The experiment engine has now been extended with general-purpose iterators for sets of values and for value increments. So it's now possible, for instance, to vary the number of model iterations from 20 to 100 by increments of 10 without having to write a separate model set specification for each possible value. These iterators can be combined, in which case you'll get the cross-product of the possible value settings, or you can define your own iterators to get more sophisticated behavior (e.g., iterating over pairs of attribue-value sets). For the user, this means that a couple of attributes have been removed from the experiment engine, and a new set of elements and attributes has been added.

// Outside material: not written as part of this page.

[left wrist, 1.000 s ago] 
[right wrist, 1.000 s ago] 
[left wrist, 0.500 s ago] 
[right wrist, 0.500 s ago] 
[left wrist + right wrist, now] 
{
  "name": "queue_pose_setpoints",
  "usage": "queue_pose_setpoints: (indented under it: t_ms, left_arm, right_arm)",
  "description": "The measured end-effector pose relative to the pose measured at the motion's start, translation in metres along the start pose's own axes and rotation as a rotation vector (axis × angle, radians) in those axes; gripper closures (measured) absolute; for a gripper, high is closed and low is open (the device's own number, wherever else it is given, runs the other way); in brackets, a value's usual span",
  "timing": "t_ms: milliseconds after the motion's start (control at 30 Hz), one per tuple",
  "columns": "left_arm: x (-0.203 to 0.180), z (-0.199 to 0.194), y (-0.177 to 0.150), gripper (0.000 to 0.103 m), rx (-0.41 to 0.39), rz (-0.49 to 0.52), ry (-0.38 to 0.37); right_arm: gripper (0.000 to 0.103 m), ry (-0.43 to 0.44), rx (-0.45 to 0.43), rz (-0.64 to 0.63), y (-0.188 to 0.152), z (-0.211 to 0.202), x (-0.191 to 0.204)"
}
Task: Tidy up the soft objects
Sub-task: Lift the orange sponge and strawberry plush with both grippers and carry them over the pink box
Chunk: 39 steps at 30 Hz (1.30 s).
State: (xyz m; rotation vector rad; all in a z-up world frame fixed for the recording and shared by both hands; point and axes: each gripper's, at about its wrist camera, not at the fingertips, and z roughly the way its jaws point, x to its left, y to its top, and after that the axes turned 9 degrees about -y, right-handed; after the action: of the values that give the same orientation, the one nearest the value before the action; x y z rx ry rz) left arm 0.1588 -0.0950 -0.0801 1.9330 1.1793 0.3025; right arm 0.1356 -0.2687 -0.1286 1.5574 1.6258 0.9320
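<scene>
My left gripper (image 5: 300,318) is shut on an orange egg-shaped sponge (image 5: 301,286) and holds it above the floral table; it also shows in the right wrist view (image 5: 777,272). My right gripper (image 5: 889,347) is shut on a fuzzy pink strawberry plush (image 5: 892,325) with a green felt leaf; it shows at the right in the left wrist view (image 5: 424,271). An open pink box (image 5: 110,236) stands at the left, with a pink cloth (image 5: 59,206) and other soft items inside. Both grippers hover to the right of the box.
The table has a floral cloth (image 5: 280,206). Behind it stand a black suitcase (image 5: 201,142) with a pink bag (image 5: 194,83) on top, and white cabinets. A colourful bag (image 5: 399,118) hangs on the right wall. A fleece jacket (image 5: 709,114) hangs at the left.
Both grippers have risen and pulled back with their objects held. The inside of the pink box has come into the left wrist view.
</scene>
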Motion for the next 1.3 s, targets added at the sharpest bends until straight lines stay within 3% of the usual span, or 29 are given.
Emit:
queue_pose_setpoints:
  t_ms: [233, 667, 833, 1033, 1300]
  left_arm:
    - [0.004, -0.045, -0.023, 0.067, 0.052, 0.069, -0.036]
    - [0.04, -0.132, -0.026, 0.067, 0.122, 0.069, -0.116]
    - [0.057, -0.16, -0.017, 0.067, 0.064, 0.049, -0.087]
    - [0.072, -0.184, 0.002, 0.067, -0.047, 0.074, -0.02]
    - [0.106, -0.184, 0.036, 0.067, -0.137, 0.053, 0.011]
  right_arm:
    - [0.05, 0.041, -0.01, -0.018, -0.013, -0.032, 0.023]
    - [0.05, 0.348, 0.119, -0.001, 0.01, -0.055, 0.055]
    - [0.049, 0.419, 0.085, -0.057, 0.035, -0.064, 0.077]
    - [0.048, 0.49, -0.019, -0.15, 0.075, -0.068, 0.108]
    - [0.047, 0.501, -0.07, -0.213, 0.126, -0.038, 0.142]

In version 1.2, all you could iterate on was corpus size. The mechanism for this iteration has now changed. In version 1.2, this is what you'd do:

  [...]
  <model_sets dir="model_sets">
    <build_settings training_increment="4" 
                    truncate_to_increment="yes"/>
    <model_set name="test">
      <training_corpus corpus="test" partition="train"/>
    </model_set>
  </model_sets>
  [...]

In version 1.3, it looks like this instead:

  [...]
  <model_sets dir="model_sets">
    <corpus_settings>
      <iterator type="corpus_size" increment="4"/>
    </corpus_settings>
    <model_set name="test">
      <training_corpus corpus="test" partition="train"/>
    </model_set>
  </model_sets>
  [...]

You can see that the size processing has been removed from the <build_settings> and added to a new <corpus_settings> element, which contains an instance of the new <iterator> element to specify the type of the iteration. See the documentation and examples for the experiment engine for more details. Note that in version 1.2, you had to specify explicitly that the iteration ends on an increment exactly; in 1.3 this is the default, and to force the final corpus size to be used, you'll need the force_last attribute:

  [...]
  <model_sets dir="model_sets">
    <corpus_settings>
      <iterator type="corpus_size" increment="4" force_last="yes"/>
    </corpus_settings>
    <model_set name="test">
      <training_corpus corpus="test" partition="train"/>
    </model_set>
  </model_sets>
  [...]

Experiment spreadsheet columns have been expanded

The experiment engine output spreadsheets have been slightly expanded to include information about the run and model "families" in addition to the actual run and model. This change follows from the introduction of general iterators described above. See the documentation on MATExperimentEngine for details.

Experiment directory structure has changed

In order to support the iterators in the experiment engine, we've reorganized the structure of the experiment directory somewhat. See the documentation on MATExperimentEngine for details.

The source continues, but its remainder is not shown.